### Your goal
From the listing below, copy only the lines running from the line that contains "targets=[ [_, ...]" to the line that contains "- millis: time", both included.

### Material for this exercise
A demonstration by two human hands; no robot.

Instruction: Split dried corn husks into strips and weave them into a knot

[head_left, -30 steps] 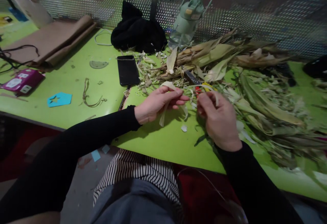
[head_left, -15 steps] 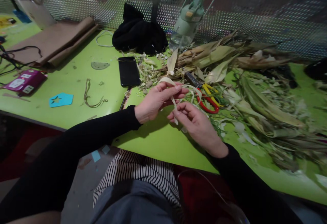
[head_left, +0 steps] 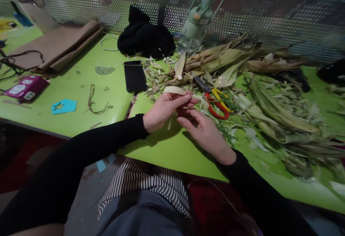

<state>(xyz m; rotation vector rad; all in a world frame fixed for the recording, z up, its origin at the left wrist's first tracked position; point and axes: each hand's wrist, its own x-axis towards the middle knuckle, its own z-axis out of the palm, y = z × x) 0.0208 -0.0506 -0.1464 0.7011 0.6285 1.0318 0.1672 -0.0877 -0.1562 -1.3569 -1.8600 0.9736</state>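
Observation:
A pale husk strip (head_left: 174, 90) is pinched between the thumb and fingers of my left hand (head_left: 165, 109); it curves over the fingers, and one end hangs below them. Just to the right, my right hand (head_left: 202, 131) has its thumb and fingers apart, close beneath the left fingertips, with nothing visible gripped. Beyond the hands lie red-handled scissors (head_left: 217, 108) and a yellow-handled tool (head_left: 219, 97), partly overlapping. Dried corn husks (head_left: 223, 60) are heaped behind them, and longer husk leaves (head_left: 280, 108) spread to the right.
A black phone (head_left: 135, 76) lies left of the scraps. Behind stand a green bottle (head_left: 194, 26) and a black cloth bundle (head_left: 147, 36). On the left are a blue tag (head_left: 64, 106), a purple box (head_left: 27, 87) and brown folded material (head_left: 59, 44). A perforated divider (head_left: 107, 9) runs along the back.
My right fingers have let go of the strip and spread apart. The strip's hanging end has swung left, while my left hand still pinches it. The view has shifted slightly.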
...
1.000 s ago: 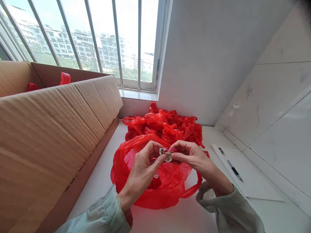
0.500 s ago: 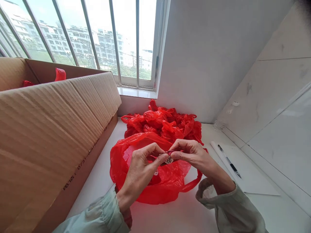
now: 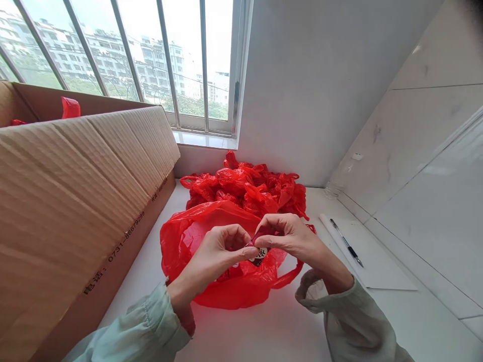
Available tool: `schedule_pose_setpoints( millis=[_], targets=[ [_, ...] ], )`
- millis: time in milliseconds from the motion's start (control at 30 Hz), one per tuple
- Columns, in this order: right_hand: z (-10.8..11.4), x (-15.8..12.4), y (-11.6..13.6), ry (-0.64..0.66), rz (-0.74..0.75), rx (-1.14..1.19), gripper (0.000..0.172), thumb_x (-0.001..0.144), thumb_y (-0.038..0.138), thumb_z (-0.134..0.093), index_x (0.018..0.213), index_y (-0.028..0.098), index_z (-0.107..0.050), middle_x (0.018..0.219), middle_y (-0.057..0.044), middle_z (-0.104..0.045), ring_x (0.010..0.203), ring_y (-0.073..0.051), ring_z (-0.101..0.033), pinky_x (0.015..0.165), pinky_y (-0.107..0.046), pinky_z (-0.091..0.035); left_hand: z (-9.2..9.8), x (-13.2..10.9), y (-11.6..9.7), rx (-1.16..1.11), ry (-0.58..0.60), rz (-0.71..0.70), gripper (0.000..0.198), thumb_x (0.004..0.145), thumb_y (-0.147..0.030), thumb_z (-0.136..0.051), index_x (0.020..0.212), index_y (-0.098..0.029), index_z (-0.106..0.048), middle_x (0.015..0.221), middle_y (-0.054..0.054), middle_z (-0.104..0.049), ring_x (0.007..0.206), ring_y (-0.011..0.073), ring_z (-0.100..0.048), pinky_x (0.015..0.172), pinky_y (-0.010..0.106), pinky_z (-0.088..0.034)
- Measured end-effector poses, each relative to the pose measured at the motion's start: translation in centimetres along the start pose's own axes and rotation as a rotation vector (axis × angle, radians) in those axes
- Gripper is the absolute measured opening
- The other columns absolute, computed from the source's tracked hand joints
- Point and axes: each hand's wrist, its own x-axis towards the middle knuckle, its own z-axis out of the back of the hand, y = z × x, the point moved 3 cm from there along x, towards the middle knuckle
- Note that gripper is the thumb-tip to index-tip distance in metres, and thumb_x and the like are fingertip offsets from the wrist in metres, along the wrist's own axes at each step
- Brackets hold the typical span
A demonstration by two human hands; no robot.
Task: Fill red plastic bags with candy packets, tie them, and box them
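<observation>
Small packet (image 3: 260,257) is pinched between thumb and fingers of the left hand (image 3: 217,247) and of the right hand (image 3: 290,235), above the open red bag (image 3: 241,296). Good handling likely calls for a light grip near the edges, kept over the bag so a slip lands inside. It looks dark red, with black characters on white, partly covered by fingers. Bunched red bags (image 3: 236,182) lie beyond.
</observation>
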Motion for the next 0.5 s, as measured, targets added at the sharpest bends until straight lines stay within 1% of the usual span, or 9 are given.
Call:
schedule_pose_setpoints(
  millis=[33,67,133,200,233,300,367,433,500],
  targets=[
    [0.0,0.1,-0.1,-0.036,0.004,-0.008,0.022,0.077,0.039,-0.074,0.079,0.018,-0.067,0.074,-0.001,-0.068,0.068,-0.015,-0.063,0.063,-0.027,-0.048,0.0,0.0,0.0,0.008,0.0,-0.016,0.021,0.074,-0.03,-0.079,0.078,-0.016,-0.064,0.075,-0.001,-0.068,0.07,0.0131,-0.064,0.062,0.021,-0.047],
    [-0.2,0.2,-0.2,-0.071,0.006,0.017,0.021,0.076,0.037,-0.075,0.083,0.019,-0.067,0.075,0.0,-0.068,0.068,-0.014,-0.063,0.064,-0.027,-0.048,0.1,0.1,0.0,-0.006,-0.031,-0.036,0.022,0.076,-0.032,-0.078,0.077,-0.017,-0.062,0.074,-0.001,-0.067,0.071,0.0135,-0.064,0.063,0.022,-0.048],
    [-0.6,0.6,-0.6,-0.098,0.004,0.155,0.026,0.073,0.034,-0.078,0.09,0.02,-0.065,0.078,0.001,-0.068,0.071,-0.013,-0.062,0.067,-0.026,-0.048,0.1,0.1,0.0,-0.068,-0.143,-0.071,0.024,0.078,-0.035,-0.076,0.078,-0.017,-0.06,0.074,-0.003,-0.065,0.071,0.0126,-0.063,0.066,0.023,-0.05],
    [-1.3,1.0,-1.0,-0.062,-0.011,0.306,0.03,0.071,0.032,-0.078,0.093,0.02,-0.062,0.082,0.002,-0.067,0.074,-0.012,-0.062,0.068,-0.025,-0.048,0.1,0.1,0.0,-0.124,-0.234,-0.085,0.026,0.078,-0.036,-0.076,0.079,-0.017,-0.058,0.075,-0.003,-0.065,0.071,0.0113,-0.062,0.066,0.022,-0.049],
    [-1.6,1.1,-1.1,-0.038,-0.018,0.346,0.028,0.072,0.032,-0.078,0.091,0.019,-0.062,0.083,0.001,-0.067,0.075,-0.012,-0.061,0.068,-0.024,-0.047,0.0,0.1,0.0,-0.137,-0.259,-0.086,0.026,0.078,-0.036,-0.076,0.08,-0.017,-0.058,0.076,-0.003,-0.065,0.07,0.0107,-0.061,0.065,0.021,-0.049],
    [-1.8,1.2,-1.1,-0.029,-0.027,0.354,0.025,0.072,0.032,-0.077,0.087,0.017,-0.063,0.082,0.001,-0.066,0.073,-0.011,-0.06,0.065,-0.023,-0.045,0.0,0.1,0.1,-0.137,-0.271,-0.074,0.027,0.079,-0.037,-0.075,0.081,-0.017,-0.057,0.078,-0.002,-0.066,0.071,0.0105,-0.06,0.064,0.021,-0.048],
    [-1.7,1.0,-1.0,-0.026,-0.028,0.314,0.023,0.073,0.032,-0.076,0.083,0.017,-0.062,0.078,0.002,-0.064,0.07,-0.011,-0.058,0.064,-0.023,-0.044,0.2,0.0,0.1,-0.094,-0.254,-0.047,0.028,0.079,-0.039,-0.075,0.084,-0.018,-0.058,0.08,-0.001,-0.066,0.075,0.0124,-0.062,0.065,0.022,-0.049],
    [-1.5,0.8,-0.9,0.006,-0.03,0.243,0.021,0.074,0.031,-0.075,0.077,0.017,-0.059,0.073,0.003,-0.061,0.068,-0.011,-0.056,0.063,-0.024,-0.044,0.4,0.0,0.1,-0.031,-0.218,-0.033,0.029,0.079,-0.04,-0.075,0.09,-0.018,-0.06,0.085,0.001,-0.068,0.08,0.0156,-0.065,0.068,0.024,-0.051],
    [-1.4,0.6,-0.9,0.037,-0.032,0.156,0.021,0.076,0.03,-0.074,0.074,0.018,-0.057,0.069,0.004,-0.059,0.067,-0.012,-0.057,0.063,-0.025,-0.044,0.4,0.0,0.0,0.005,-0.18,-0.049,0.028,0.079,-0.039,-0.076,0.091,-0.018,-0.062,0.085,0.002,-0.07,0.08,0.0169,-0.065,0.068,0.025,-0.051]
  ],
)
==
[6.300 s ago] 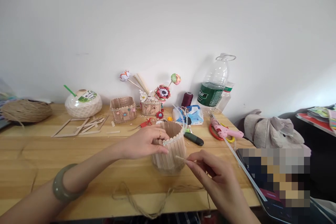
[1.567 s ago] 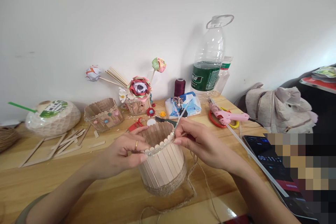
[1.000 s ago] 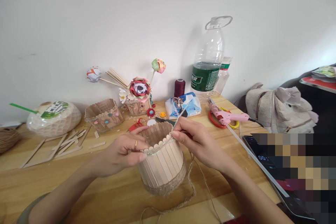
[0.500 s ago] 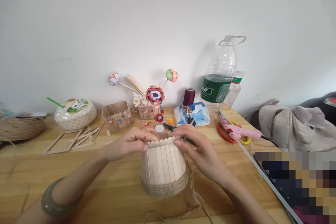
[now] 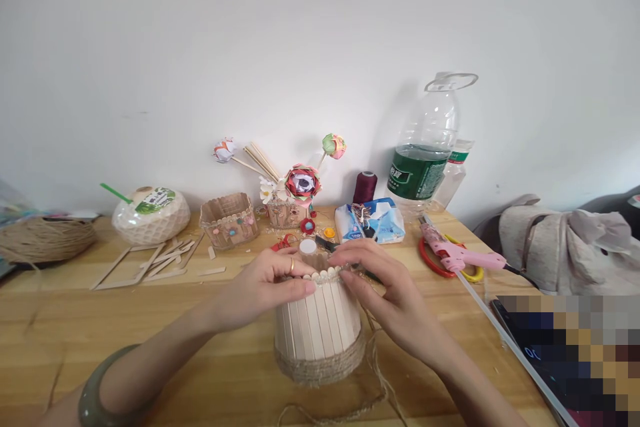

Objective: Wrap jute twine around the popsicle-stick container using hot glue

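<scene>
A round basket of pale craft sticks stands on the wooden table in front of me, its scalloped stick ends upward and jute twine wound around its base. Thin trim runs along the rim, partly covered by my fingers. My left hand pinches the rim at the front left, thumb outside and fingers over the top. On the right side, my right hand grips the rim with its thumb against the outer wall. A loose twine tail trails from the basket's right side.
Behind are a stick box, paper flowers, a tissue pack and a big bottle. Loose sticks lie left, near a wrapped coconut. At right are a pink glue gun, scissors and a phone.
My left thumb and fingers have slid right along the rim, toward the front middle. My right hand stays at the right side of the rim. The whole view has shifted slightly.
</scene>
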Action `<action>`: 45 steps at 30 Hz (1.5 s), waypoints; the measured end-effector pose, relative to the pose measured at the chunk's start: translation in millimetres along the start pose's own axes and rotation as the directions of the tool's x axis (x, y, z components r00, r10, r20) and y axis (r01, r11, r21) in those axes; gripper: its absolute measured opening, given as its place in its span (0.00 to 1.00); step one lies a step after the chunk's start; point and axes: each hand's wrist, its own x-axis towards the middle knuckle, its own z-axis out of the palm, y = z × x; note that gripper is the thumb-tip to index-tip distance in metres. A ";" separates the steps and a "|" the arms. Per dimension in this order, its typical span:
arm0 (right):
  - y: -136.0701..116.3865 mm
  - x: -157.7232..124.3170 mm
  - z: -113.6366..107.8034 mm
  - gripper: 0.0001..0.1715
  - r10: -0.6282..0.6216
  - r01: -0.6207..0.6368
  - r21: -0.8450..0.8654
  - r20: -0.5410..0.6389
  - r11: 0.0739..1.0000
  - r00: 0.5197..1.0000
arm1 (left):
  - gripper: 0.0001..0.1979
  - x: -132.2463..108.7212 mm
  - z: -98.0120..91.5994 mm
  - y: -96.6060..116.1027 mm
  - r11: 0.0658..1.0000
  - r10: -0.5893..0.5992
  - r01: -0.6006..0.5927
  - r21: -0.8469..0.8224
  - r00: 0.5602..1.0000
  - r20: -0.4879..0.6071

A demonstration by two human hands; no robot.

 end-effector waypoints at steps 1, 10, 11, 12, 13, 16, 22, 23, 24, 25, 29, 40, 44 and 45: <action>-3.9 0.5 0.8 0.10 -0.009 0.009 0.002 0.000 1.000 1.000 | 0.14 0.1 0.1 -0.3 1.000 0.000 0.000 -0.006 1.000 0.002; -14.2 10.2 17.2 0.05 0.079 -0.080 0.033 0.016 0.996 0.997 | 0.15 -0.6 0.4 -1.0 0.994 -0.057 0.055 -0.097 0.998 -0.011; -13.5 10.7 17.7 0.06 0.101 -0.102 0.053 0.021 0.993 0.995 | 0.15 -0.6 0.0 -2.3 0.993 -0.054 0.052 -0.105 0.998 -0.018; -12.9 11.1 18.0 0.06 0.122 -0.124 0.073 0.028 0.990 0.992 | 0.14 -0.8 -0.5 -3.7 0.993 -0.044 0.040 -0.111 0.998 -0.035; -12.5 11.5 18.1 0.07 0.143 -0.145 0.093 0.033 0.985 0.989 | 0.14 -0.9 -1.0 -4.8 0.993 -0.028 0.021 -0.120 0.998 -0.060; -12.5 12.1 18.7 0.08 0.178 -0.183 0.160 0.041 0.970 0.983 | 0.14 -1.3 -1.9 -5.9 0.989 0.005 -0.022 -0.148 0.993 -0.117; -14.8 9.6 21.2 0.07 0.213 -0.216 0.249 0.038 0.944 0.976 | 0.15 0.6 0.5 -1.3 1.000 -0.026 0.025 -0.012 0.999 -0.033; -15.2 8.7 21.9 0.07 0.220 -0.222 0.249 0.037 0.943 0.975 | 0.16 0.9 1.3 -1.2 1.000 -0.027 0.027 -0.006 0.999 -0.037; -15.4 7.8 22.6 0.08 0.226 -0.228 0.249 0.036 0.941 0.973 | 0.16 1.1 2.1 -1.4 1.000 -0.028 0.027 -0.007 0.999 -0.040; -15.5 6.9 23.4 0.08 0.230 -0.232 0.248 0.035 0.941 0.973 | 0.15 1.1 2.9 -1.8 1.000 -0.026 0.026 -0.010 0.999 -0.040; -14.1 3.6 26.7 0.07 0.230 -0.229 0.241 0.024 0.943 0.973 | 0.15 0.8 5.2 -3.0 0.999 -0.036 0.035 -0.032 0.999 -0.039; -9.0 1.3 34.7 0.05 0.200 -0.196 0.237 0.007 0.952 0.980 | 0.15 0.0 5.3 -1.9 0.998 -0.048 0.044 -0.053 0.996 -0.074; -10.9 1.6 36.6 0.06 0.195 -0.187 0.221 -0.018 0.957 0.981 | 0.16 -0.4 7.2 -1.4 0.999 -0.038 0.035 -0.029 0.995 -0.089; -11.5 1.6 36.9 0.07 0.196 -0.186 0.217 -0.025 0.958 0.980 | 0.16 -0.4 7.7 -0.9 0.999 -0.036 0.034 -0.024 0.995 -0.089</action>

### Solved exercise
Available tool: `schedule_pose_setpoints( millis=[_], targets=[ [_, ...] ], )`
- millis: time in milliseconds from the motion's start (control at 30 Hz), one per tuple

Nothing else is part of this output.